Transcribe the data that follows. Match it character for character.

-------------------------

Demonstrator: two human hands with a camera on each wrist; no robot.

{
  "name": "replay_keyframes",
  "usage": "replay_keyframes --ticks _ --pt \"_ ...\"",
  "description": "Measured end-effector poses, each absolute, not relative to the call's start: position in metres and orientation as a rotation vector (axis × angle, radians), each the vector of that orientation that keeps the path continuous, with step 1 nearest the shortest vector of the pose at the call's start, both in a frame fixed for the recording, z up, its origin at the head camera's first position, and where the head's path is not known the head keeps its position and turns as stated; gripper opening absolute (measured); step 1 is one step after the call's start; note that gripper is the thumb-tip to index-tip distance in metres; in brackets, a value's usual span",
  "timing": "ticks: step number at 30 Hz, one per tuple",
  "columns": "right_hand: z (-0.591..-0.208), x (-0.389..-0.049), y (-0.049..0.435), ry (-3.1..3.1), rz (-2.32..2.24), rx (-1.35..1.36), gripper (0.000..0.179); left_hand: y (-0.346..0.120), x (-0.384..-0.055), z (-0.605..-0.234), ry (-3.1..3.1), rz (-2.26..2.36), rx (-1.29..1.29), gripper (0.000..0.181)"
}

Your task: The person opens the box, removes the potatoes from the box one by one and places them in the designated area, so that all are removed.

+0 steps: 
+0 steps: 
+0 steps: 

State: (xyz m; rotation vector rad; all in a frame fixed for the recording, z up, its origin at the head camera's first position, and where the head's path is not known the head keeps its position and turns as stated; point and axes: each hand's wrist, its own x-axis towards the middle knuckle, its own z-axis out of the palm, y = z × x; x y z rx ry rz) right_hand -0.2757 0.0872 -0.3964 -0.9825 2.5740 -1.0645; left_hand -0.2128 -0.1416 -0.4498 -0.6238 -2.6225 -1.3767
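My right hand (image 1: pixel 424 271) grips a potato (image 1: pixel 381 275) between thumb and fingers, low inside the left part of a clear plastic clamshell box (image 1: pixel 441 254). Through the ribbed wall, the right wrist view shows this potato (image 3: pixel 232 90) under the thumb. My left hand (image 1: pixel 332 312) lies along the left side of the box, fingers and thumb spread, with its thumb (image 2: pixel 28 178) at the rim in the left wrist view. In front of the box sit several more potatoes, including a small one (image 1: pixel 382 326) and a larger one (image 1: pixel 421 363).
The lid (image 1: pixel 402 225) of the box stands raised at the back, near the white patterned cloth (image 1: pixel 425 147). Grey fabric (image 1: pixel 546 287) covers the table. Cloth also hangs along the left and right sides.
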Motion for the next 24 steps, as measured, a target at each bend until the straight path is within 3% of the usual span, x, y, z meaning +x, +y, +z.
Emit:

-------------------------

## Output for this exercise
Demonstrator: two human hands with a camera on each wrist; no robot.

{
  "name": "replay_keyframes",
  "usage": "replay_keyframes --ticks _ --pt \"_ ...\"",
  "description": "Measured end-effector poses, each absolute, not relative to the call's start: position in metres and orientation as a rotation vector (axis × angle, radians), each the vector of that orientation that keeps the path continuous, with step 1 nearest the shortest vector of the pose at the call's start, both in a frame fixed for the recording, z up, its origin at the head camera's first position, and where the head's path is not known the head keeps its position and turns as stated; gripper opening absolute (measured); step 1 is one step after the call's start; note that gripper is the thumb-tip to index-tip distance in metres; in brackets, a value's usual span",
  "timing": "ticks: step number at 30 Hz, one per tuple",
  "columns": "right_hand: z (-0.591..-0.208), x (-0.389..-0.049), y (-0.049..0.435), ry (-3.1..3.1), rz (-2.32..2.24), rx (-1.35..1.36), gripper (0.000..0.179); left_hand: y (-0.346..0.120), x (-0.384..-0.055), z (-0.605..-0.234), ry (-3.1..3.1), rz (-2.26..2.36), rx (-1.29..1.29), gripper (0.000..0.181)"
}

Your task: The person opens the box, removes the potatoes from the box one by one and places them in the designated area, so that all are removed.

+0 steps: 
+0 steps: 
+0 steps: 

State: (xyz m; rotation vector rad; all in a frame fixed for the recording, z up, its origin at the head camera's first position, and where the head's path is not known the head keeps its position and turns as stated; point and axes: each hand's wrist, its own x-axis towards the middle knuckle, its own z-axis out of the palm, y = z × x; x y z rx ry rz) right_hand -0.2757 0.0872 -0.3964 -0.9825 2.5740 -1.0645; left_hand -0.2128 -0.1416 -0.4498 -0.6238 -2.6225 -1.3767
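My right hand (image 1: pixel 424 271) grips a potato (image 1: pixel 381 275) between thumb and fingers, low inside the left part of a clear plastic clamshell box (image 1: pixel 441 254). Through the ribbed wall, the right wrist view shows this potato (image 3: pixel 232 90) under the thumb. My left hand (image 1: pixel 332 312) lies along the left side of the box, fingers and thumb spread, with its thumb (image 2: pixel 28 178) at the rim in the left wrist view. In front of the box sit several more potatoes, including a small one (image 1: pixel 382 326) and a larger one (image 1: pixel 421 363).
The lid (image 1: pixel 402 225) of the box stands raised at the back, near the white patterned cloth (image 1: pixel 425 147). Grey fabric (image 1: pixel 546 287) covers the table. Cloth also hangs along the left and right sides.
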Motion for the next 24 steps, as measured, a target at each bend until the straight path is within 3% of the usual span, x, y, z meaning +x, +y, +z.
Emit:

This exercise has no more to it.